4. Make sure the limit on the querier and the limit on the query frontend are different. When you have a 30-day request, the query frontend splits it up into 30 one-day requests and runs them in parallel so that the queries are much faster. “In the querier if you set the maximum query length to be 7 days, and in the query frontend if you set it to be 500 days, it makes sense, because the query frontend will let you do a query over a year,” he said. “It’ll split it up into smaller parts and send the smaller part down to the querier. But in the querier if you have a 30 or 90 days, you don’t want to OOM the queriers. So you can look back only seven days.”

5. Have cardinality limit on the queries. “Sometimes people send 5 million time series, and they want to query all of them back together, and that’ll OOM your querier,” he said.
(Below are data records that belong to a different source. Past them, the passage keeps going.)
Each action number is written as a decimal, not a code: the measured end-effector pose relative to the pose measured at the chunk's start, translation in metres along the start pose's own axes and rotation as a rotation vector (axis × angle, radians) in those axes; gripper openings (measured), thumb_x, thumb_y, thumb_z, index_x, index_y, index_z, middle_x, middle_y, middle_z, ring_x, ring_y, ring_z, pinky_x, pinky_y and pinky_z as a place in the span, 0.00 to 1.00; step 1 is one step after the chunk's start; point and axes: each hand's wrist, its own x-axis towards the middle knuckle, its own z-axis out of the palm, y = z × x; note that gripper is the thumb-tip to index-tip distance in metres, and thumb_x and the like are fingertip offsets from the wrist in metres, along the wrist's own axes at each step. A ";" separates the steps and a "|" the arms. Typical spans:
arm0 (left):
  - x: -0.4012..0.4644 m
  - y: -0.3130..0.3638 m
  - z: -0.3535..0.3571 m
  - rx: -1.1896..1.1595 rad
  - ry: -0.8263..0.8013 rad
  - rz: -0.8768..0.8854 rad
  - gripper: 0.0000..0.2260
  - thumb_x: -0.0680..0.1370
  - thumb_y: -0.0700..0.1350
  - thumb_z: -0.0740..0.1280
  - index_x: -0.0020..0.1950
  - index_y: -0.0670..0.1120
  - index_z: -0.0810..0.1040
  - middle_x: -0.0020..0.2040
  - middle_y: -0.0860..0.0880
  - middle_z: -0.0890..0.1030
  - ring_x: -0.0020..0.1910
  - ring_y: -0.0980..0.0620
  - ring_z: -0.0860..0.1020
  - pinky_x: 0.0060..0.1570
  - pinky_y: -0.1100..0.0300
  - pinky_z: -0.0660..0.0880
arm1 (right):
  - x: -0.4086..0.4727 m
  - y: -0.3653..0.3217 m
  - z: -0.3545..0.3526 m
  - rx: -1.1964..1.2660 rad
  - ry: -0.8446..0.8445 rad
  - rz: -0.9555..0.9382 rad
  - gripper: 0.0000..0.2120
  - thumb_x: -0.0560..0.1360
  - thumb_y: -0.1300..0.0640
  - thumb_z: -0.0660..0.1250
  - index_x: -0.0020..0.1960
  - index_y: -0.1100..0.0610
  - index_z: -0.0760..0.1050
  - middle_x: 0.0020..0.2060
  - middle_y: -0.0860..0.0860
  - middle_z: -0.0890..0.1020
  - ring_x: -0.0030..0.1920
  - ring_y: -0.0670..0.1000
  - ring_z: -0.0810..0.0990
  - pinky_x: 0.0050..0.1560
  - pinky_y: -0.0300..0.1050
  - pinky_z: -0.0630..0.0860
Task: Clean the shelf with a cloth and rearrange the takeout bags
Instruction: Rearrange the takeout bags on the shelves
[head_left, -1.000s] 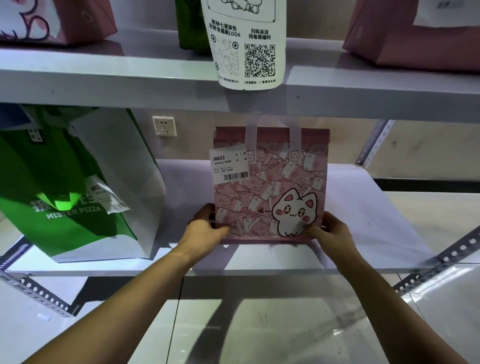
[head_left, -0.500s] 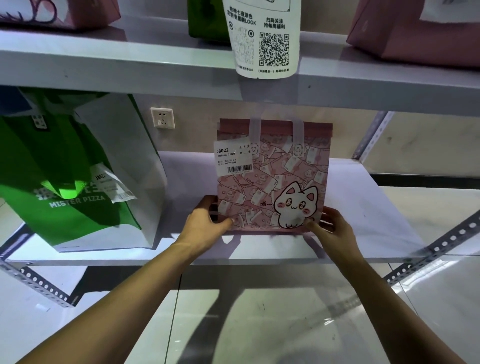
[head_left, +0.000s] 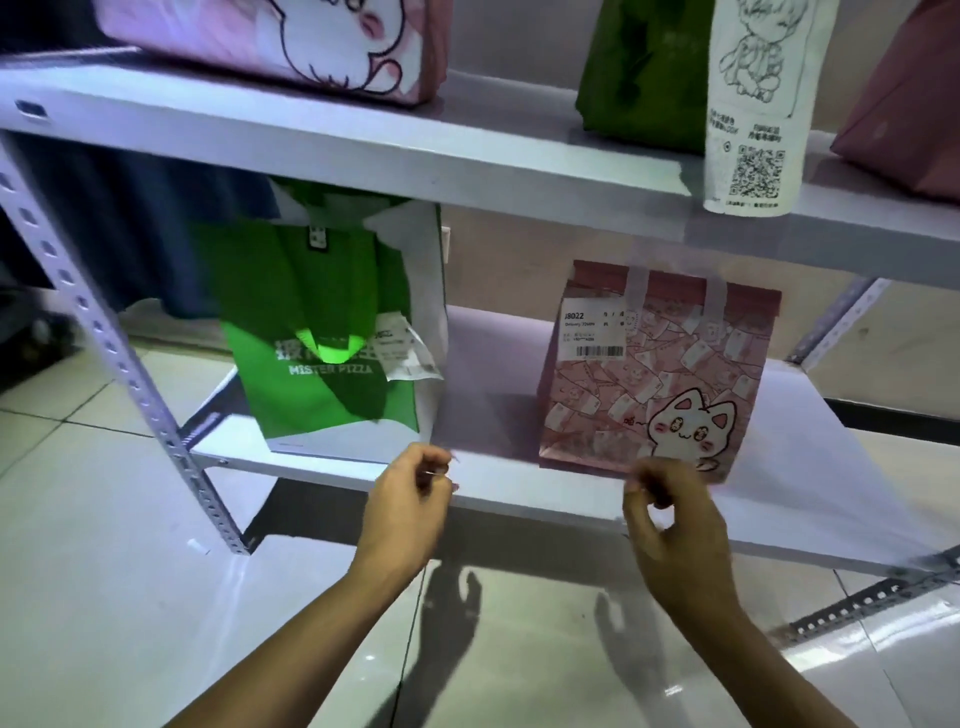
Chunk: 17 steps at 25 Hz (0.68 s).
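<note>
A pink takeout bag (head_left: 654, 374) with a white cat print and a barcode label stands upright on the lower white shelf (head_left: 493, 364). To its left stands a green and white bag (head_left: 332, 343) marked MISTER PIZZA with a receipt hanging off it. My left hand (head_left: 410, 504) hovers in front of the shelf edge, fingers loosely curled, holding nothing. My right hand (head_left: 670, 514) is just below the pink bag's bottom right corner, fingers curled and off the bag. No cloth is in view.
The upper shelf (head_left: 467, 140) carries a pink cat bag (head_left: 270, 41), a dark green bag (head_left: 644, 73), a white bag with a QR code (head_left: 753, 104) overhanging the edge, and another pink bag (head_left: 909, 104). A perforated metal post (head_left: 119, 358) stands at left. Glossy tiled floor lies below.
Both hands have let go of the pink cat bag and pulled back toward me. The bag now stands alone on the shelf. My view has swung left and up.
</note>
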 end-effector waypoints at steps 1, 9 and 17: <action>0.000 -0.010 -0.016 -0.010 0.087 -0.035 0.10 0.76 0.38 0.65 0.51 0.52 0.78 0.46 0.57 0.83 0.45 0.63 0.80 0.49 0.58 0.76 | -0.002 -0.014 0.013 -0.006 -0.105 -0.016 0.13 0.78 0.59 0.69 0.56 0.43 0.73 0.48 0.37 0.77 0.51 0.38 0.76 0.48 0.38 0.76; 0.032 -0.063 -0.103 0.065 0.339 -0.145 0.17 0.78 0.38 0.63 0.66 0.47 0.71 0.68 0.45 0.70 0.59 0.47 0.76 0.61 0.51 0.71 | -0.002 -0.101 0.117 0.242 -0.663 0.225 0.34 0.81 0.52 0.67 0.80 0.40 0.54 0.77 0.45 0.66 0.75 0.47 0.67 0.66 0.41 0.69; 0.068 -0.070 -0.113 0.059 0.205 -0.147 0.10 0.81 0.39 0.61 0.62 0.47 0.74 0.71 0.45 0.73 0.68 0.45 0.72 0.64 0.52 0.70 | 0.001 -0.114 0.159 0.393 -0.627 0.339 0.36 0.78 0.56 0.67 0.81 0.41 0.55 0.72 0.49 0.70 0.70 0.45 0.72 0.64 0.39 0.70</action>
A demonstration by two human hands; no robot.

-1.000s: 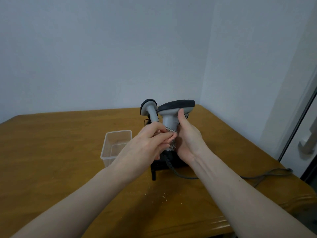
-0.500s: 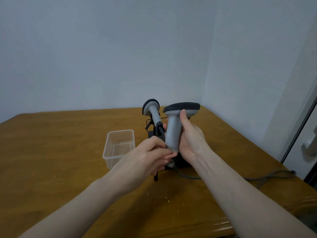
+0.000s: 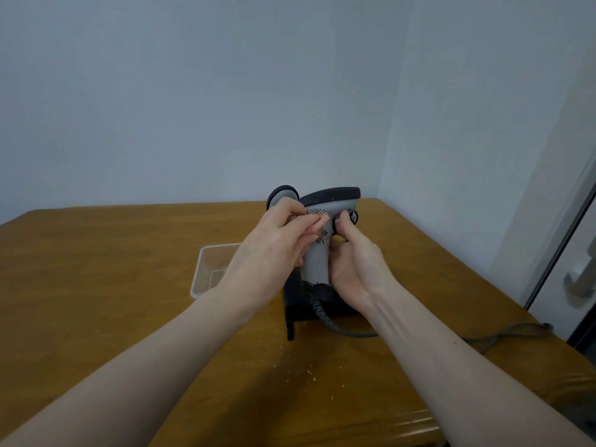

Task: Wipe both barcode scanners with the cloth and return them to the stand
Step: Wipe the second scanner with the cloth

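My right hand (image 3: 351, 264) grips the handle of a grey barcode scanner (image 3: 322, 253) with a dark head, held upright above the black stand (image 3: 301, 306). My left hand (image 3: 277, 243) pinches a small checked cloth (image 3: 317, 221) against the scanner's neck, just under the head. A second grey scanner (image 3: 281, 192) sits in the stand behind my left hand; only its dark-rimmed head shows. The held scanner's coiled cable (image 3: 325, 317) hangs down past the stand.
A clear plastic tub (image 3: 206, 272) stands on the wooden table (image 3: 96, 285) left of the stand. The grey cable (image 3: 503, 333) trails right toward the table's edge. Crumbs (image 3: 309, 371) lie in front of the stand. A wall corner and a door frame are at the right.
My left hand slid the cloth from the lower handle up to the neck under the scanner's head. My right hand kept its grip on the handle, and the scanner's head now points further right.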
6. Query the ingestors and query the store, and then merge those two things in the queriers. “We have hundreds of QPS, and every single query was going to the ingestor,” he said. “The ingestor was adding a lot of latency to the query layer. So we decided that a lot of these queries don’t need to look at the ingestor, because the ingestor only has recent data and these queries are old based on the dashboards. We have 6-hour chunks, so we set it to 12 hours just in case. So any query that’s older than 12 hours will not hit the ingestor.”

7. Do a lot of index caching. One problem that arose was that if the same queries run in less than 15 minutes, it used to hit the cache for the index. But if the query is run after 15mins, it didn’t hit the cache as index might have changed. The team added another flag that says that any index that is older than 36 ours is a stale index, so it’s cached forever. That made queries a lot faster.

Summary

In short: Build dashboards and alerts, and use the mixin. Scale up with usage. Get Jaeger installed. And limit everything. “At Grafana Labs, we do a weekly on-call,” said Veeramachaneni. “While I’m on call, half my job is to clean up the config, and I keep a look at these warning alerts and make sure that they don’t fire anymore.”

And as he said at the beginning of the talk, taming the beast has gotten easier. “Before we moved to SLO alerts, we used to page for every random thing or whenever somebody opens a big dashboard, you get paged,” he said. “But now only if the 99.9% of the requests are slower than 2.5 seconds do I get paged, and that’s super rare now with all the caching that we do.”